[What you are asked to do]: Your answer should be one number: the count of lines in these entries that hold the word "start".

[Available data]:
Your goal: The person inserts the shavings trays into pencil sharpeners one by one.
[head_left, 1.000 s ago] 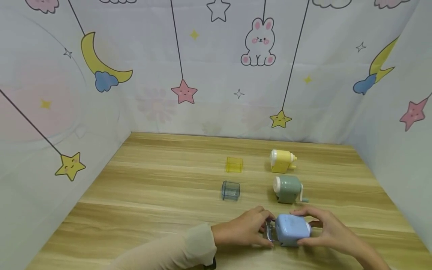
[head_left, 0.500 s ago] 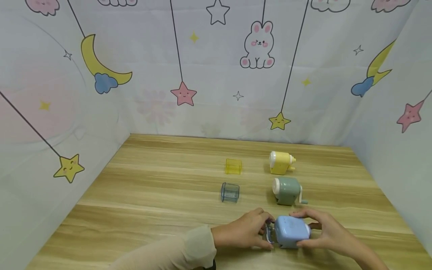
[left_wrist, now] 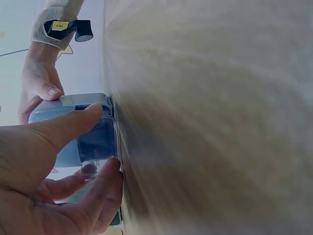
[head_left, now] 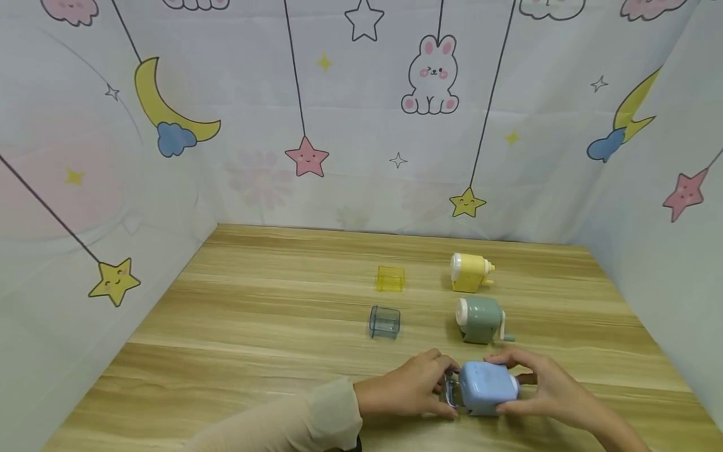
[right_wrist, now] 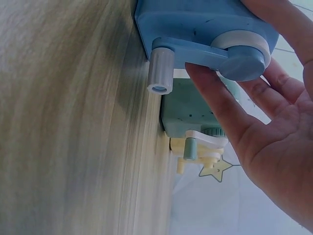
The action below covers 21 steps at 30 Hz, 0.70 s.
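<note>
A blue hand-crank pencil sharpener [head_left: 488, 384] stands at the front right of the table. My right hand [head_left: 539, 383] holds its body from the right, thumb on the near side and fingers on the far side. In the right wrist view its blue crank [right_wrist: 195, 51] with a pale grey knob faces that palm. The clear shavings drawer [head_left: 452, 390] sticks partly out of the sharpener's left end. My left hand [head_left: 409, 386] pinches this drawer between thumb and fingers. Up close in the left wrist view, the left thumb overlaps the drawer and fingertips touch its edge.
Behind the blue sharpener stand a green sharpener [head_left: 480, 320] and a yellow sharpener [head_left: 470, 273], cranks to the right. Left of them lie a bluish clear drawer [head_left: 385, 322] and a yellow clear drawer [head_left: 391, 279]. Patterned white cloth [head_left: 361, 125] encloses the wooden table [head_left: 254, 301].
The head view has tilted slightly, so the scene sits a little lower. Both hands keep their hold on the blue sharpener and its drawer, with hardly any movement.
</note>
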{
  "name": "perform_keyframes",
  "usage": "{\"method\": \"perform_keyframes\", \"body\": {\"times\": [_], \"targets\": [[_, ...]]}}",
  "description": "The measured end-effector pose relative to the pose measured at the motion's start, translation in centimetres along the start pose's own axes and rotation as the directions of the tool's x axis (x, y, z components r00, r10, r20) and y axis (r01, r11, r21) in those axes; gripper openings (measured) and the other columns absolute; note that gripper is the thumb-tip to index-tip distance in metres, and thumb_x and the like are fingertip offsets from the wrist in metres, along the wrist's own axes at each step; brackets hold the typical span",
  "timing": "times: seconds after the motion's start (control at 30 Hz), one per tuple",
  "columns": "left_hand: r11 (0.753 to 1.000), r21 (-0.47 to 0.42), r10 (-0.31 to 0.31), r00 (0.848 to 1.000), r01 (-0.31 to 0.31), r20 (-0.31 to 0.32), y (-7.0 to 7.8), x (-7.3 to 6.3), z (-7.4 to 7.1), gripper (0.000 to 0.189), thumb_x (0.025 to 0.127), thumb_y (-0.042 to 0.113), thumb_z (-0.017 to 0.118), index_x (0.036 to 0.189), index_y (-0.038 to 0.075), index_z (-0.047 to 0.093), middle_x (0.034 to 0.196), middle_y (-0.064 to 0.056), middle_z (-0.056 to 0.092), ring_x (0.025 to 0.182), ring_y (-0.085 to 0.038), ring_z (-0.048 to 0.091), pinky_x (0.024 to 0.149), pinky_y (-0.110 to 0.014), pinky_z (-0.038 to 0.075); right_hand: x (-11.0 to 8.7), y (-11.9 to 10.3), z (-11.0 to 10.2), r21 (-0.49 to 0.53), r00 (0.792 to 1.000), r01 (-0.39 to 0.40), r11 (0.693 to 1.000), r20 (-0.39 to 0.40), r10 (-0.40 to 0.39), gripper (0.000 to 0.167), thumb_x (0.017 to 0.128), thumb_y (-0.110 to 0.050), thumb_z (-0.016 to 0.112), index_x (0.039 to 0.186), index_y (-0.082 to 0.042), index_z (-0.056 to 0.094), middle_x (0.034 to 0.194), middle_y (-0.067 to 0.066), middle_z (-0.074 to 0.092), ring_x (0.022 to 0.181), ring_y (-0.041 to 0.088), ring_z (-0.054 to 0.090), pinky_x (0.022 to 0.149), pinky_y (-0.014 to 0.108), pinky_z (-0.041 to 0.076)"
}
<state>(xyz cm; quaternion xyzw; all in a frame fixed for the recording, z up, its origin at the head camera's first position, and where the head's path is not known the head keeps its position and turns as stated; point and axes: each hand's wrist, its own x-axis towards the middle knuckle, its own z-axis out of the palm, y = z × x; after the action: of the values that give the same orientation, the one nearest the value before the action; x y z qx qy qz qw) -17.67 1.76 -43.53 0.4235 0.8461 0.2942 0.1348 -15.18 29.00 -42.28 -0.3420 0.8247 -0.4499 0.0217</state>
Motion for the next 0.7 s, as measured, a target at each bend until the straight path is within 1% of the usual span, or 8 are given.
{"method": "perform_keyframes", "body": {"times": [0.13,0.33,0.4,0.63,0.7], "targets": [[1.000,0.002,0.005,1.000,-0.005,-0.010,0.00,-0.03,0.08,0.062,0.082,0.030,0.085,0.131,0.003,0.057,0.105,-0.001,0.055,0.083,0.004,0.051,0.071,-0.005,0.045,0.09,-0.03,0.04,0.005,1.000,0.005,1.000,0.004,-0.005,0.053,0.073,-0.009,0.090,0.118,-0.008,0.064,0.120,0.011,0.066,0.099,0.006,0.059,0.072,0.030,0.061],[1.000,0.002,0.014,1.000,-0.014,-0.018,-0.03,0.06,0.15,0.061,0.083,0.030,0.084,0.131,0.003,0.057,0.104,0.000,0.054,0.083,0.003,0.051,0.071,-0.005,0.045,0.12,0.01,-0.04,-0.003,1.000,0.000,1.000,-0.001,0.000,0.053,0.072,-0.011,0.091,0.117,-0.009,0.064,0.120,0.001,0.066,0.099,0.004,0.058,0.071,0.031,0.061],[1.000,0.006,0.017,1.000,-0.017,-0.020,-0.03,0.08,0.18,0.061,0.083,0.030,0.084,0.130,0.003,0.057,0.103,0.000,0.054,0.082,0.003,0.050,0.071,-0.005,0.045,0.13,0.01,-0.06,-0.002,1.000,-0.005,1.000,-0.001,0.005,0.052,0.072,-0.011,0.091,0.117,-0.010,0.064,0.120,-0.001,0.066,0.099,0.004,0.058,0.071,0.031,0.061],[1.000,0.011,0.019,0.999,-0.018,-0.032,-0.18,0.13,0.47,0.061,0.083,0.031,0.084,0.130,0.003,0.057,0.104,0.001,0.054,0.082,0.004,0.049,0.070,-0.006,0.044,0.22,-0.03,-0.09,0.014,1.000,0.002,1.000,0.005,-0.002,0.052,0.072,-0.009,0.091,0.116,-0.010,0.064,0.120,0.003,0.066,0.100,0.004,0.057,0.072,0.031,0.061],[1.000,0.009,0.019,0.999,-0.019,-0.035,-0.17,0.12,0.52,0.061,0.083,0.031,0.084,0.130,0.003,0.057,0.104,0.000,0.055,0.082,0.004,0.049,0.071,-0.005,0.044,0.18,-0.02,-0.10,0.011,1.000,0.000,1.000,0.006,0.000,0.051,0.072,-0.010,0.091,0.116,-0.010,0.064,0.120,0.002,0.066,0.099,0.004,0.057,0.072,0.031,0.061]]}}
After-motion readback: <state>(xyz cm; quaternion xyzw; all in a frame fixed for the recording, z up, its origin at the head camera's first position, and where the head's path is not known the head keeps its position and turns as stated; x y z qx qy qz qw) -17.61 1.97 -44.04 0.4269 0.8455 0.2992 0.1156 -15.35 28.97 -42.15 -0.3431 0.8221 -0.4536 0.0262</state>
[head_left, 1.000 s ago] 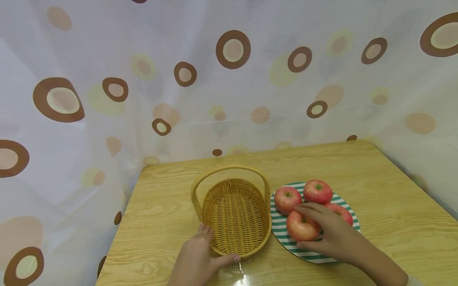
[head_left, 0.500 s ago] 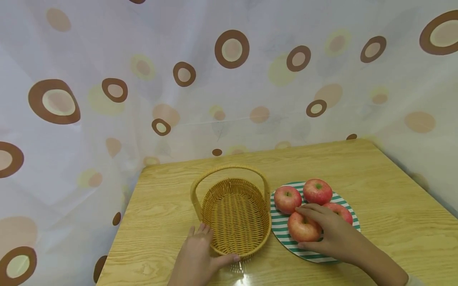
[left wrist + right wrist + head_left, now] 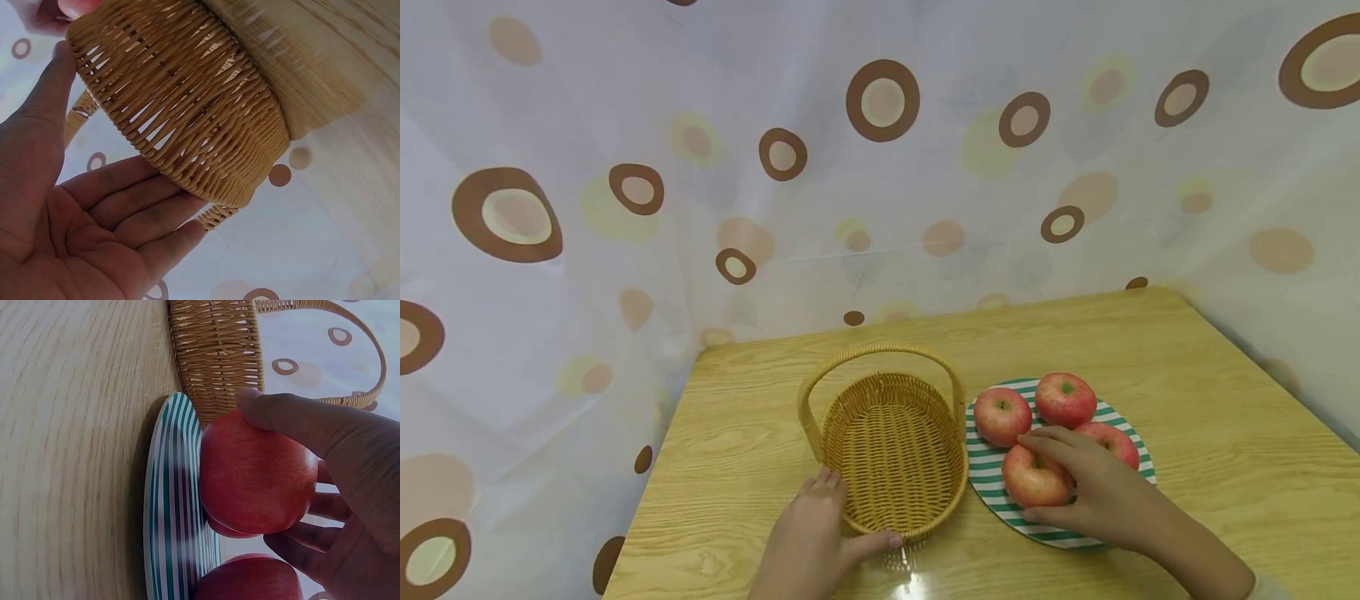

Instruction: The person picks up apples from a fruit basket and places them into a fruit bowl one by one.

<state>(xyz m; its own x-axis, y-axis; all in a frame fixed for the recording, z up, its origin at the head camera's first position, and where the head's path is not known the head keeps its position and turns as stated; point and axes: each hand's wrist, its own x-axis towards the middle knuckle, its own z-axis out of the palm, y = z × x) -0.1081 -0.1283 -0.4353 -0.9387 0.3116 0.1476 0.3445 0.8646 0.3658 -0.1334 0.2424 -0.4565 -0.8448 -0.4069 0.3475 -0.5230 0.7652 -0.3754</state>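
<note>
An empty wicker basket with an arched handle stands on the table. My left hand rests at its near left rim, thumb spread to the front; the left wrist view shows the fingers extended along the wall. To the right lies a round plate with green and white stripes, bearing red apples. My right hand holds the nearest apple between thumb and fingers, low over the plate. In the right wrist view the thumb presses one side of this apple, fingers curving behind.
Behind the held apple sit two apples, one at the left and one at the back. Another apple is partly covered by my right hand. The wooden table meets a white curtain with brown circles on several sides.
Both hands keep their places at the basket and the apple. The head view has shifted very slightly; otherwise little differs.
</note>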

[Exercise result]: 2